It might be expected that a joint announcement in the depths of August from the ‘UK’s independent body set up to uphold information rights’ and the UK Government authority ‘set up to make markets work well for consumers, businesses and the economy’ might fly under the radar.

And so it was with the recent announcement from the Information Commissioner’s Office (ICO) and the Competition and Markets Authority (CMA) on the “Harmful design in digital markets: How Online Choice Architecture practices can undermine consumer choice and control over personal information.

While most of the UK digital advertising industry was away for their summer break, much of the commentary was limited to social media sniping at the organizations’ own failure to live up to their own privacy design standards.

Five years hence

Since 2018, both the ICO and the CMA have been warning about the dangers of manipulative website design practices and the lack of transparency in the digital ecosystem that attempts to pull the wool over consumers’ eyes.  This new announcement continues to call on businesses to “stop using harmful design practices that could undermine people’s control over their personal information and lead to worse consumer and competition outcomes”.

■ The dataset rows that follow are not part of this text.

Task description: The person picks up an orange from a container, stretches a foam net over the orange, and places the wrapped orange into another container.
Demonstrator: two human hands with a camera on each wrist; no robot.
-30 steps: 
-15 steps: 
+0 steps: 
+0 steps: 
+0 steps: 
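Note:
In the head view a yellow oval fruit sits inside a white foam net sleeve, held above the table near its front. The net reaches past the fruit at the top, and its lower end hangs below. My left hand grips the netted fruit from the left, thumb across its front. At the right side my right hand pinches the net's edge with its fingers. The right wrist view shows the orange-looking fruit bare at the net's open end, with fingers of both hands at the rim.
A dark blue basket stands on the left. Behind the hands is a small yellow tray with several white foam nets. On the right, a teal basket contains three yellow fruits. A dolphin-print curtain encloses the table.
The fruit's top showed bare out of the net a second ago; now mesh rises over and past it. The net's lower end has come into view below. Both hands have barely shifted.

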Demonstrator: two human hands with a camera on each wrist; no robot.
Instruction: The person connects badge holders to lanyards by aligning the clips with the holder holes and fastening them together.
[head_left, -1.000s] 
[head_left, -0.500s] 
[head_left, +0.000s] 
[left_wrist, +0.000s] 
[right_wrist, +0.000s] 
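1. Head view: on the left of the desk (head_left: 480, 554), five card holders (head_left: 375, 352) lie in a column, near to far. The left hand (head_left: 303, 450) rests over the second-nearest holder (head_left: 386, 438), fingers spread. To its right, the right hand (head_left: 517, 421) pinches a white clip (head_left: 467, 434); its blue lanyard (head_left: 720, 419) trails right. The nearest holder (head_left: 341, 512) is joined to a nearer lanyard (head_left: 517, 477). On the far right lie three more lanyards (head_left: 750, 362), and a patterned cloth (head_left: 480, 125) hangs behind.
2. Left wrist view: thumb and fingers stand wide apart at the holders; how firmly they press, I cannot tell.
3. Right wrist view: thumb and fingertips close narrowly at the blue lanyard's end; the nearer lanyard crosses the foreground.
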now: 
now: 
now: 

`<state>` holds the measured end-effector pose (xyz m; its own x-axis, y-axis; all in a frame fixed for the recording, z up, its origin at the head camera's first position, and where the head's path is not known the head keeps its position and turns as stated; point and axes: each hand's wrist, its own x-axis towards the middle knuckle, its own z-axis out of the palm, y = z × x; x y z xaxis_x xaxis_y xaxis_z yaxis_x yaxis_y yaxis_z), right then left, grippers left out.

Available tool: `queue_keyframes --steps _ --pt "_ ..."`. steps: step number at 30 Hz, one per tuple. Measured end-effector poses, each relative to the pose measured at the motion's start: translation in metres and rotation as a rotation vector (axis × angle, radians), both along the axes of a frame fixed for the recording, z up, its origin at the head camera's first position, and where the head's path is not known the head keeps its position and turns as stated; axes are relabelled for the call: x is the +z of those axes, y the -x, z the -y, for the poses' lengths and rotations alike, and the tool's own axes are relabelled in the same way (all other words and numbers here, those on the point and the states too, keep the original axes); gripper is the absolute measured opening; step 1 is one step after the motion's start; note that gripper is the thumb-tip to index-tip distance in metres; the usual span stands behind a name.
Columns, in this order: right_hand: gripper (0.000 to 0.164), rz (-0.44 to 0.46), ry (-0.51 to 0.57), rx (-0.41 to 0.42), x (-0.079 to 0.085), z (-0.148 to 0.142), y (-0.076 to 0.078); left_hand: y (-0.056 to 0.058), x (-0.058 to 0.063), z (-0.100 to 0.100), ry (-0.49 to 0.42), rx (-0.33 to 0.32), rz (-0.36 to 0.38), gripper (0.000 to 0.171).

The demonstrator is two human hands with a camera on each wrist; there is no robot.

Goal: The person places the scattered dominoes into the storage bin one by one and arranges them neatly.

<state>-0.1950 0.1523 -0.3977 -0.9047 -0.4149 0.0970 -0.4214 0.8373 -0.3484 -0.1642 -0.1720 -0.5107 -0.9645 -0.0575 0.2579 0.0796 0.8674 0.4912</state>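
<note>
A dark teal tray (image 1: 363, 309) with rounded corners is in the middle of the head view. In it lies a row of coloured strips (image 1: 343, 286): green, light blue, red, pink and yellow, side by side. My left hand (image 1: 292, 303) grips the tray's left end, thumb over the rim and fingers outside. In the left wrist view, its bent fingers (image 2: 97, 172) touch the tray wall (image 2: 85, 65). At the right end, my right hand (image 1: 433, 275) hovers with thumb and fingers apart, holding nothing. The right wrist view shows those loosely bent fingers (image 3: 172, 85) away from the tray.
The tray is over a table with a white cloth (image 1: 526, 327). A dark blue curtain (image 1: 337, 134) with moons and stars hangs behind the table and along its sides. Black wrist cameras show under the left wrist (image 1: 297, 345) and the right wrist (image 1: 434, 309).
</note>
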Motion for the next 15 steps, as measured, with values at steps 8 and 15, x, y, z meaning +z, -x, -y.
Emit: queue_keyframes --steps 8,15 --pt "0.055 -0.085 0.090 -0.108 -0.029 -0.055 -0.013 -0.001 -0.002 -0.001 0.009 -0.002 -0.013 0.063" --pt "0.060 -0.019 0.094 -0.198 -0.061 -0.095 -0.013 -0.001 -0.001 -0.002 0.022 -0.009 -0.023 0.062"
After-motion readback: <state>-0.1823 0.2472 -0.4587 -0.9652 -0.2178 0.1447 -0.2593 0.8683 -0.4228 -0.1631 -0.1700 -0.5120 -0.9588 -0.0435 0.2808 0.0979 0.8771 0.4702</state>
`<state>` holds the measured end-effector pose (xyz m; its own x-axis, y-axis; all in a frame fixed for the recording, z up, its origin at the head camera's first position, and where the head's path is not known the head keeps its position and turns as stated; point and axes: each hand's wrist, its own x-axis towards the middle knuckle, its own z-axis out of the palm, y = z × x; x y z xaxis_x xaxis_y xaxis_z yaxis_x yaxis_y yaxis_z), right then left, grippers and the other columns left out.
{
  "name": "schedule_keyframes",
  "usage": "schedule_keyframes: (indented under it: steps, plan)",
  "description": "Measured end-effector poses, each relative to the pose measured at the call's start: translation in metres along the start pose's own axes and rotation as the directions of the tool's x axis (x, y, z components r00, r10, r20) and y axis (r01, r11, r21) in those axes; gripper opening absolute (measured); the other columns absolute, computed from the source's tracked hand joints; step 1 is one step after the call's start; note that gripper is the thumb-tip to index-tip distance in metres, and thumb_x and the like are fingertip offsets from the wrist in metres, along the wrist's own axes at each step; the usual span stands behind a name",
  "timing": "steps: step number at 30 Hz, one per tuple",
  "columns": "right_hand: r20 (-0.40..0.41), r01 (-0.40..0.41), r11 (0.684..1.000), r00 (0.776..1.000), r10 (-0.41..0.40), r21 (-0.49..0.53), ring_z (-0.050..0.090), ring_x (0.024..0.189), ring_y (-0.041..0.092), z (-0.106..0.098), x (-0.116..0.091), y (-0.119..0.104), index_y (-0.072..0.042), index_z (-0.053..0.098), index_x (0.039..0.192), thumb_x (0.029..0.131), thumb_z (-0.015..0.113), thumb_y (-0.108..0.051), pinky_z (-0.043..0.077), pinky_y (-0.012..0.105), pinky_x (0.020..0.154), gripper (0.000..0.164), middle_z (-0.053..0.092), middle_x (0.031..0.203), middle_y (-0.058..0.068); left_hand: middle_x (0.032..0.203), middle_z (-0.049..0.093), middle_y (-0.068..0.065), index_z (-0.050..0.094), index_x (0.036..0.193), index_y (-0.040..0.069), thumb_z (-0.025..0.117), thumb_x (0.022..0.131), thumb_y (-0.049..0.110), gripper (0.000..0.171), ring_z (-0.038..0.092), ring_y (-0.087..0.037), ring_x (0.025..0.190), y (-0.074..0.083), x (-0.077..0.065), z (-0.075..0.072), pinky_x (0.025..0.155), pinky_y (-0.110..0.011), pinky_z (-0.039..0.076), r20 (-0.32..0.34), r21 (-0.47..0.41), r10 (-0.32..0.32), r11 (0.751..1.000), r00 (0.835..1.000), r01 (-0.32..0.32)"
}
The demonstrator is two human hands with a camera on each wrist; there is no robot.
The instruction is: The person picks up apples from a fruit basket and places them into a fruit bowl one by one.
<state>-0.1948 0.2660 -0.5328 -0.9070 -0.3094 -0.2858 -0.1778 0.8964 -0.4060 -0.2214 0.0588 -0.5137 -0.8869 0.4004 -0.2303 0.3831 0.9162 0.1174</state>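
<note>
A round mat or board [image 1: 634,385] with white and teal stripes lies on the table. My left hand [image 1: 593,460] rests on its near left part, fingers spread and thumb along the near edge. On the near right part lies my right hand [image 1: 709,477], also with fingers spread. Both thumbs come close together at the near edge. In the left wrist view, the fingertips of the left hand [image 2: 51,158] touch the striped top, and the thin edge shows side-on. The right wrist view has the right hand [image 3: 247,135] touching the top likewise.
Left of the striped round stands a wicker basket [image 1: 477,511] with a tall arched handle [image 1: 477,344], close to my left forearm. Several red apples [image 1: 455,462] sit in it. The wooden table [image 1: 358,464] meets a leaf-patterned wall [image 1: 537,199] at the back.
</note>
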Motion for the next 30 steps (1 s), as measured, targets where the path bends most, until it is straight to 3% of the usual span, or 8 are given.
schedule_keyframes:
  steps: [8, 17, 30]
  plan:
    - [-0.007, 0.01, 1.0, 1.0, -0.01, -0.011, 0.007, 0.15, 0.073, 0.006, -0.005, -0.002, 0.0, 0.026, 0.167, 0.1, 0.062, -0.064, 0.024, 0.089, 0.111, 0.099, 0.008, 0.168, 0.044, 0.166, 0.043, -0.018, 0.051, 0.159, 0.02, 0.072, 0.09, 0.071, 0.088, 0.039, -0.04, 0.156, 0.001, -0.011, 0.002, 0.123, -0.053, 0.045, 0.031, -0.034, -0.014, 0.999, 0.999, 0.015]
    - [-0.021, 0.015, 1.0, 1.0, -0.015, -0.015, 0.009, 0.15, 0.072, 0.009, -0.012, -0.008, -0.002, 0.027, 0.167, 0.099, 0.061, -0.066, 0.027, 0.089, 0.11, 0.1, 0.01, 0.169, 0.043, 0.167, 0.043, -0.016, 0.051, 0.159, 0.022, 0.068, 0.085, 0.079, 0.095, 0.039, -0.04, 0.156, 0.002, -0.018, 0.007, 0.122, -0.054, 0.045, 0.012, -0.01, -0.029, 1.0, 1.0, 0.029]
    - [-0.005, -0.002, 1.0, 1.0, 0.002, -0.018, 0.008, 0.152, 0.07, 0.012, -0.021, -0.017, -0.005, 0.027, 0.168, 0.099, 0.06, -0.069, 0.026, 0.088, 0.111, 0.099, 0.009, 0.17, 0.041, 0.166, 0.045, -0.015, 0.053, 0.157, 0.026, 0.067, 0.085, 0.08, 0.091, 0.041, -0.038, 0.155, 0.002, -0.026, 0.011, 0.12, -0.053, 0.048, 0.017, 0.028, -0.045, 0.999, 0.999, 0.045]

The CMA is understandably more interested in the competition aspect of fair practices such as truth-in-advertising, and has already prosecuted some businesses for underhand subscription ‘traps’ or misleading ‘deal’ claims that have slanted the competitive playing field.

The ICO’s interest is more focused, however, keen on ensuring that user consent interfaces are fair, clear and accurate.  In particular, the blog makes clear that to avoid “distort[ing] users choices…a website’s cookie banner should make it as easy to reject non-essential cookies as it is to accept them”.

No real surprise here as GDPR Article 7(3) is pretty clear on the issue…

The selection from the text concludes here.